(Records from a data collection)

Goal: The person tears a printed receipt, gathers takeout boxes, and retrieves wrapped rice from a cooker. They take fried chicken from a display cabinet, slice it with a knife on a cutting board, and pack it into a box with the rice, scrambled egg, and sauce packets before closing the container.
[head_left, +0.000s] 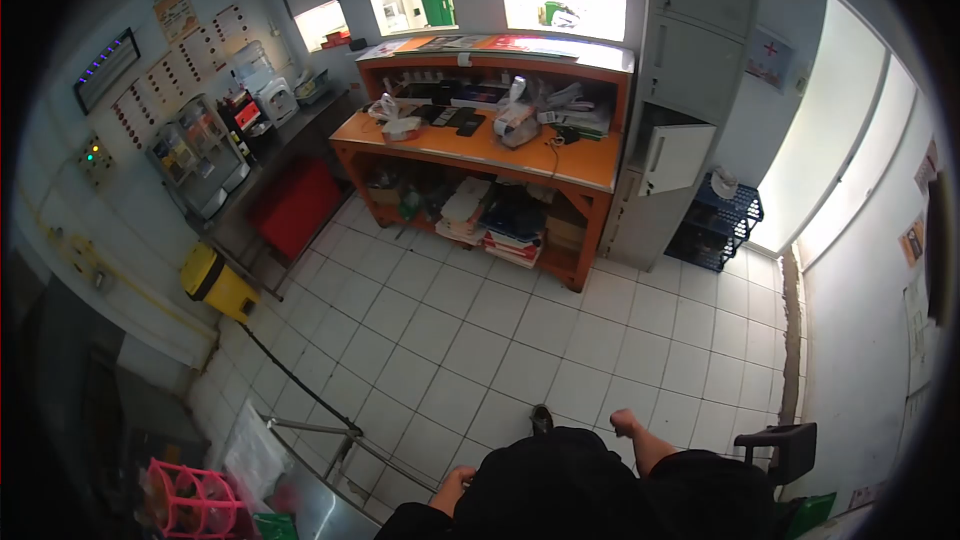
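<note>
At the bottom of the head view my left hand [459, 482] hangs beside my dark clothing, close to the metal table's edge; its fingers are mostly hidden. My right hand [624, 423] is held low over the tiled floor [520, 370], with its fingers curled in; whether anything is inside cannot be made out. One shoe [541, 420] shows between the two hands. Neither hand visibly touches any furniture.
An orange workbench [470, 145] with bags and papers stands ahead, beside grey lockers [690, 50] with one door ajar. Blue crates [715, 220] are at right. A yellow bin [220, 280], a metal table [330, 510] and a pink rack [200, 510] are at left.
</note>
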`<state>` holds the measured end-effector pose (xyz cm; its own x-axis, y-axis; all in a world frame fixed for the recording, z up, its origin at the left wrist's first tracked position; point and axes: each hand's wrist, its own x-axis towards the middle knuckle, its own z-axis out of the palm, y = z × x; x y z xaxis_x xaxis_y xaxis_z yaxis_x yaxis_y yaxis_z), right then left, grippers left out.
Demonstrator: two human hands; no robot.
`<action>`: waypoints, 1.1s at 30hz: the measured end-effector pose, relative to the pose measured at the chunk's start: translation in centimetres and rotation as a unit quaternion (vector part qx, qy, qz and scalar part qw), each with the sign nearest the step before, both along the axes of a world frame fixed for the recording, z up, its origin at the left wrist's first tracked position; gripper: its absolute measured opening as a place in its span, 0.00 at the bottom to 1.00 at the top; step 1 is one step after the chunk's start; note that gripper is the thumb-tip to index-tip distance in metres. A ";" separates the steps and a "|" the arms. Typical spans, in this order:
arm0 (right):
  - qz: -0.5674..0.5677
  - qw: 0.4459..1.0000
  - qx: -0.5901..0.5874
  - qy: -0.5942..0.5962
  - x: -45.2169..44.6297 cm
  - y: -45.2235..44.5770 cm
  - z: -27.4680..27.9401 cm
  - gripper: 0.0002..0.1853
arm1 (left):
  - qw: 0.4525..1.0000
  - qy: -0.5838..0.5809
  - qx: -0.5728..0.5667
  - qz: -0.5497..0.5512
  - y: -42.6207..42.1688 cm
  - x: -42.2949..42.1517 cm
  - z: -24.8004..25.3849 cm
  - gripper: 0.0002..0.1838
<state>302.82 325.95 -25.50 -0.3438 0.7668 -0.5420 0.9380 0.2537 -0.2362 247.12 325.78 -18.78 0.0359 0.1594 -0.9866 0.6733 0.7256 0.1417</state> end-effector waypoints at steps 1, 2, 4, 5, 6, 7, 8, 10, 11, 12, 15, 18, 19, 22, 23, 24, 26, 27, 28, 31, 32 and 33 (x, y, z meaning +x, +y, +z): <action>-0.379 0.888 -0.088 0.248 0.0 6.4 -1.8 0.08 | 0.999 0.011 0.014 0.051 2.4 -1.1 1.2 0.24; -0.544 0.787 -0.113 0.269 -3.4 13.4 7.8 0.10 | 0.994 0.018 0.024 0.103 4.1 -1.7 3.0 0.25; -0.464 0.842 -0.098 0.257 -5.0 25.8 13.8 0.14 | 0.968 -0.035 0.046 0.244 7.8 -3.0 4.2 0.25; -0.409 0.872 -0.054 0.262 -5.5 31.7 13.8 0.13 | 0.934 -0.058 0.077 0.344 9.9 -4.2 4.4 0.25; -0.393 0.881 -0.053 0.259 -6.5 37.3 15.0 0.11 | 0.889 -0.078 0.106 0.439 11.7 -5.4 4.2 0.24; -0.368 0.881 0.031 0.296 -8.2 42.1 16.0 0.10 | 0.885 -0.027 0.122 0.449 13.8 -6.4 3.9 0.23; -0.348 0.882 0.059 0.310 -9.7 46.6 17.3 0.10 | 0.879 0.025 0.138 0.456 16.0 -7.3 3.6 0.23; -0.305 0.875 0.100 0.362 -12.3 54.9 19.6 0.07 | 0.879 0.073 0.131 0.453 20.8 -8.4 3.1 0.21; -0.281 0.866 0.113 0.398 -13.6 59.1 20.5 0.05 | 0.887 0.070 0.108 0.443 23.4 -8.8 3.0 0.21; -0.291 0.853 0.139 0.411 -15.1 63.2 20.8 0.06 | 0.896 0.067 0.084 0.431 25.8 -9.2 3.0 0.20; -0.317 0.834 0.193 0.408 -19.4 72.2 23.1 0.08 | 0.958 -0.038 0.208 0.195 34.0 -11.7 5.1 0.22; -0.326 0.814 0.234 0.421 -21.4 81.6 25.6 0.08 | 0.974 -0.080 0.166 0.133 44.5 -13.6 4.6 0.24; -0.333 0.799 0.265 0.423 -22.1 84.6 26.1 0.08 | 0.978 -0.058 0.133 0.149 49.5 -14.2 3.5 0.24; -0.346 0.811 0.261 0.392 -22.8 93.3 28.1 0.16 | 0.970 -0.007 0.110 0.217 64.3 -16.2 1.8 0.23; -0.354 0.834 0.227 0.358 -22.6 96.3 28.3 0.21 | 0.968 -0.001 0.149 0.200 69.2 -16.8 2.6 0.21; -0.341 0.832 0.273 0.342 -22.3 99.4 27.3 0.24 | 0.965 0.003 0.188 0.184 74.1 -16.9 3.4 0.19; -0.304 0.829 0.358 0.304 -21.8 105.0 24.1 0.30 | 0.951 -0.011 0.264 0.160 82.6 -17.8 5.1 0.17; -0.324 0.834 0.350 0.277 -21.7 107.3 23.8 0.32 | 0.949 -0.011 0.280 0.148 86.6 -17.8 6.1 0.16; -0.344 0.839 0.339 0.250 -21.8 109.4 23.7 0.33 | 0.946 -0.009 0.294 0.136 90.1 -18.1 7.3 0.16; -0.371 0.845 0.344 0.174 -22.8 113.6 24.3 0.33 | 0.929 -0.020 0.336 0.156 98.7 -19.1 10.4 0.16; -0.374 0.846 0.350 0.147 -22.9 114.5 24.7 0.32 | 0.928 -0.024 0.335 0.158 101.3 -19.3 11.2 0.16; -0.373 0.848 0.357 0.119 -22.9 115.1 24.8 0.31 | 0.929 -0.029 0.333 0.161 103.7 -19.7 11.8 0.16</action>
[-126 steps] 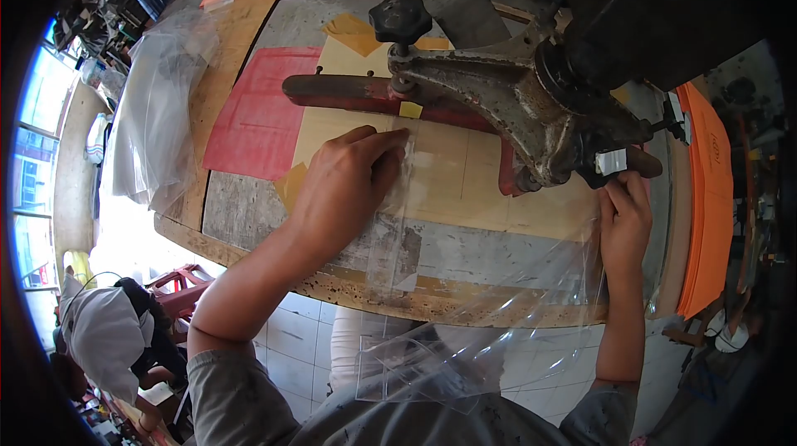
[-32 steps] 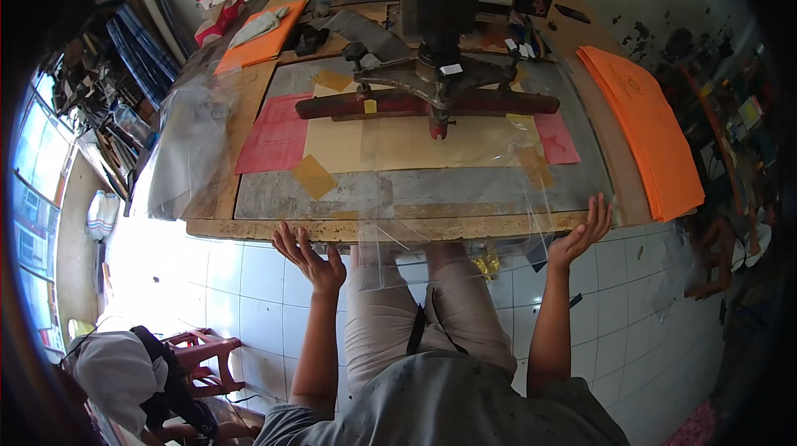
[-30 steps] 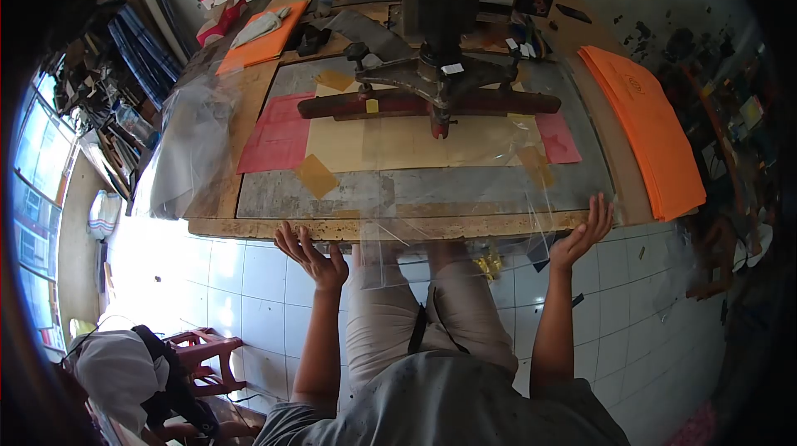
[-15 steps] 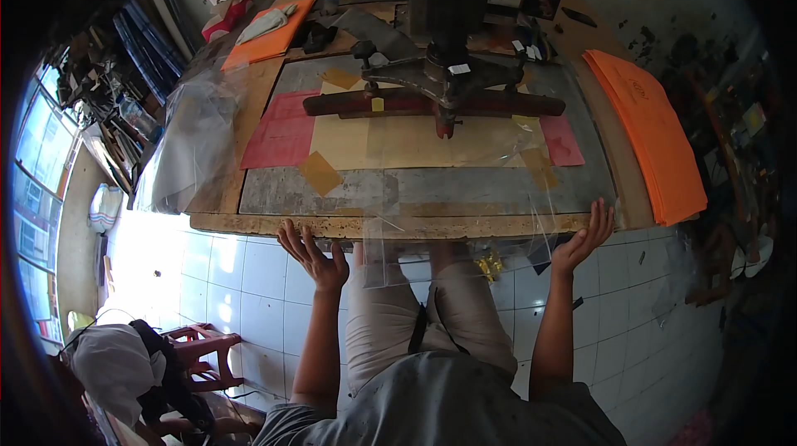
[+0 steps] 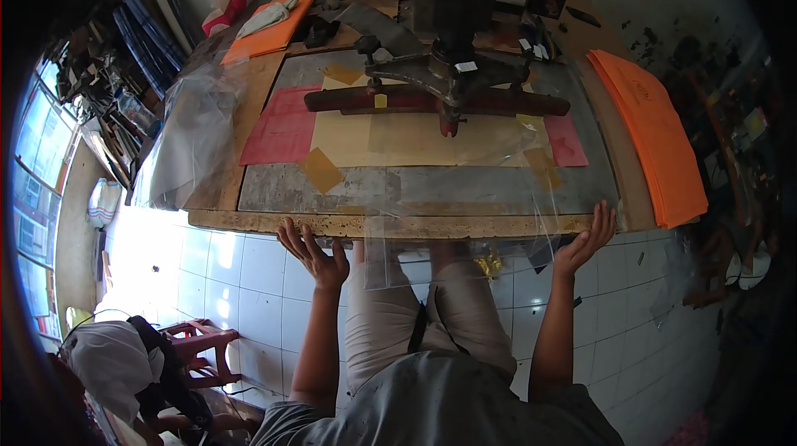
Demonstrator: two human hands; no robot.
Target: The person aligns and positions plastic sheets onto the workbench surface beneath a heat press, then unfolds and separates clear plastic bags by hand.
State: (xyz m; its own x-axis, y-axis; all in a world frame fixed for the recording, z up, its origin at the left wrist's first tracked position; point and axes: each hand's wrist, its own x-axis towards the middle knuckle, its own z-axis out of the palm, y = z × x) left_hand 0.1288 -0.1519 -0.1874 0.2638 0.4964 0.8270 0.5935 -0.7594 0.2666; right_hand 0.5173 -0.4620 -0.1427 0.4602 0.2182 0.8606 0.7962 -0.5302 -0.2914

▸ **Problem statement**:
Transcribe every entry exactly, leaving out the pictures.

▸ **Final answer**:
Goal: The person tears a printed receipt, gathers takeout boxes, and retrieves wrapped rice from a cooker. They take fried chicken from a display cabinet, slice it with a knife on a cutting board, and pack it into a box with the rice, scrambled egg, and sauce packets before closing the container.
[head_left, +0.000s] 
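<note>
At the bottom of the head view my left hand [459, 482] hangs beside my dark clothing, close to the metal table's edge; its fingers are mostly hidden. My right hand [624, 423] is held low over the tiled floor [520, 370], with its fingers curled in; whether anything is inside cannot be made out. One shoe [541, 420] shows between the two hands. Neither hand visibly touches any furniture.
An orange workbench [470, 145] with bags and papers stands ahead, beside grey lockers [690, 50] with one door ajar. Blue crates [715, 220] are at right. A yellow bin [220, 280], a metal table [330, 510] and a pink rack [200, 510] are at left.
</note>
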`<state>` holds the measured end-effector pose (xyz cm; its own x-axis, y-axis; all in a world frame fixed for the recording, z up, its origin at the left wrist's first tracked position; point and axes: each hand's wrist, its own x-axis towards the middle knuckle, its own z-axis out of the palm, y = z × x; x y z xaxis_x xaxis_y xaxis_z yaxis_x yaxis_y yaxis_z), right then left, grippers left out.
Demonstrator: two human hands; no robot.
`<action>`: waypoints, 1.1s at 30hz: the measured end-effector pose, relative to the pose measured at the chunk's start: translation in centimetres and rotation as a unit quaternion (vector part qx, qy, qz and scalar part qw), each with the sign nearest the step before, both along the axes of a world frame fixed for the recording, z up, its origin at the left wrist's first tracked position; gripper: its absolute measured opening as a place in its span, 0.00 at the bottom to 1.00 at the top; step 1 is one step after the chunk's start; note that gripper is the thumb-tip to index-tip distance in metres. A ";" separates the steps and a "|" the arms. Typical spans, in this order:
arm0 (right):
  - qz: -0.5674..0.5677
  - qw: 0.4459..1.0000
  - qx: -0.5901..0.5874
  - qy: -0.5942..0.5962
  - x: -45.2169..44.6297 cm
  - y: -45.2235..44.5770 cm
  - z: -27.4680..27.9401 cm
  - gripper: 0.0002..0.1853
arm1 (left):
  - qw: 0.4525..1.0000
  - qy: -0.5838..0.5809
  - qx: -0.5728..0.5667
  - qz: -0.5497..0.5512
  - y: -42.6207..42.1688 cm
  - x: -42.2949..42.1517 cm
  - z: -24.8004..25.3849 cm
  - gripper: 0.0002..0.1838
<state>302.82 325.95 -25.50 -0.3438 0.7668 -0.5420 0.9380 0.2537 -0.2362 247.12 325.78 -18.78 0.0359 0.1594 -0.9866 0.6733 0.7256 0.1417</state> end-effector waypoints at steps 1, 2, 4, 5, 6, 7, 8, 10, 11, 12, 15, 18, 19, 22, 23, 24, 26, 27, 28, 31, 32 and 33 (x, y, z meaning +x, +y, +z): <action>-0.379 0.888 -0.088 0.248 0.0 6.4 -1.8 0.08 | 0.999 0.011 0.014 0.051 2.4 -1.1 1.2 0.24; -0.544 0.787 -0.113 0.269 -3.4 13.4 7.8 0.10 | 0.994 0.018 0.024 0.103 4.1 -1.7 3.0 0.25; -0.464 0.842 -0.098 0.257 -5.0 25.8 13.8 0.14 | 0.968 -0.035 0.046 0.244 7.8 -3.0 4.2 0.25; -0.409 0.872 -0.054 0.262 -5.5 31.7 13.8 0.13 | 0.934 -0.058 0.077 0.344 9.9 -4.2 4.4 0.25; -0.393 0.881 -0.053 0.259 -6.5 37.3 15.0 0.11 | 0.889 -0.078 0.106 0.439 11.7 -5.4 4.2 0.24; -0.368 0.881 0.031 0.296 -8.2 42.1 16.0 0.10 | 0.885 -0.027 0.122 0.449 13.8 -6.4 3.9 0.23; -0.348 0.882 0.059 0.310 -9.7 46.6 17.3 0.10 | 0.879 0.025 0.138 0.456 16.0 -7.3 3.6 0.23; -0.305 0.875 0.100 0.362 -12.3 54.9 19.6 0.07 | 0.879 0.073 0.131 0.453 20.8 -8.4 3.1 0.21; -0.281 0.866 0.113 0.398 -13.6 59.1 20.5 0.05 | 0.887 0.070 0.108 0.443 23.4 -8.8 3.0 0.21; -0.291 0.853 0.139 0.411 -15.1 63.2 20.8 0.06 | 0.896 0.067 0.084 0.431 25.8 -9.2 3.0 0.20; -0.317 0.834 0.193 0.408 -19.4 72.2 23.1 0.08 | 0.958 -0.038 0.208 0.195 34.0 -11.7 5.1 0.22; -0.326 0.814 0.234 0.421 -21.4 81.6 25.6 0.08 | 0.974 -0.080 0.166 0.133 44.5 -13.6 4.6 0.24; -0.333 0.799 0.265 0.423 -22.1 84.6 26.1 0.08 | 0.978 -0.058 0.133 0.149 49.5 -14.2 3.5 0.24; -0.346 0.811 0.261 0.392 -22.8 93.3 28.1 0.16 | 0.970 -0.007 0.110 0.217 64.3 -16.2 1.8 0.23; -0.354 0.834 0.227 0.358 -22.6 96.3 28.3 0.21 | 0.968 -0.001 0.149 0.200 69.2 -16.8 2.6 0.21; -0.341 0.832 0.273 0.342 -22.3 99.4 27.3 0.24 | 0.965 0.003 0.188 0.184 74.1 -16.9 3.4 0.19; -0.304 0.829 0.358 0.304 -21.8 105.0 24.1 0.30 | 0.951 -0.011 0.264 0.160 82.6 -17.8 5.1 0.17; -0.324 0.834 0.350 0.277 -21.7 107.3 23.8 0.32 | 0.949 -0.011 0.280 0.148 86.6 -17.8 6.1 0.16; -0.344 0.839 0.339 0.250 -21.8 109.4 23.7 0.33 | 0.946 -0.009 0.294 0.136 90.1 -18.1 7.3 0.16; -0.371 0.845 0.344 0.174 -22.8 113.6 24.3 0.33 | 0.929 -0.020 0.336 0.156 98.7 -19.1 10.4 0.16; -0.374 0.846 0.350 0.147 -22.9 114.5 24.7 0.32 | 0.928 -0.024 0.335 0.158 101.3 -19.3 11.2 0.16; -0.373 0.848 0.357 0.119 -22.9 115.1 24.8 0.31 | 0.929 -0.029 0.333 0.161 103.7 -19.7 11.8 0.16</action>
[-126 steps] 
[-32 steps] 
[-30 steps] 
[-15 steps] 
[+0 steps] 
Demonstrator: two human hands; no robot.
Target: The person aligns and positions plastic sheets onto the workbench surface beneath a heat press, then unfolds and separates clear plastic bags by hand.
State: (xyz m; its own x-axis, y-axis; all in a world frame fixed for the recording, z up, its origin at the left wrist's first tracked position; point and axes: each hand's wrist, its own x-axis towards the middle knuckle, its own z-axis out of the palm, y = z × x) left_hand 0.1288 -0.1519 -0.1874 0.2638 0.4964 0.8270 0.5935 -0.7594 0.2666; right_hand 0.5173 -0.4620 -0.1427 0.4602 0.2182 0.8606 0.7962 -0.5302 -0.2914

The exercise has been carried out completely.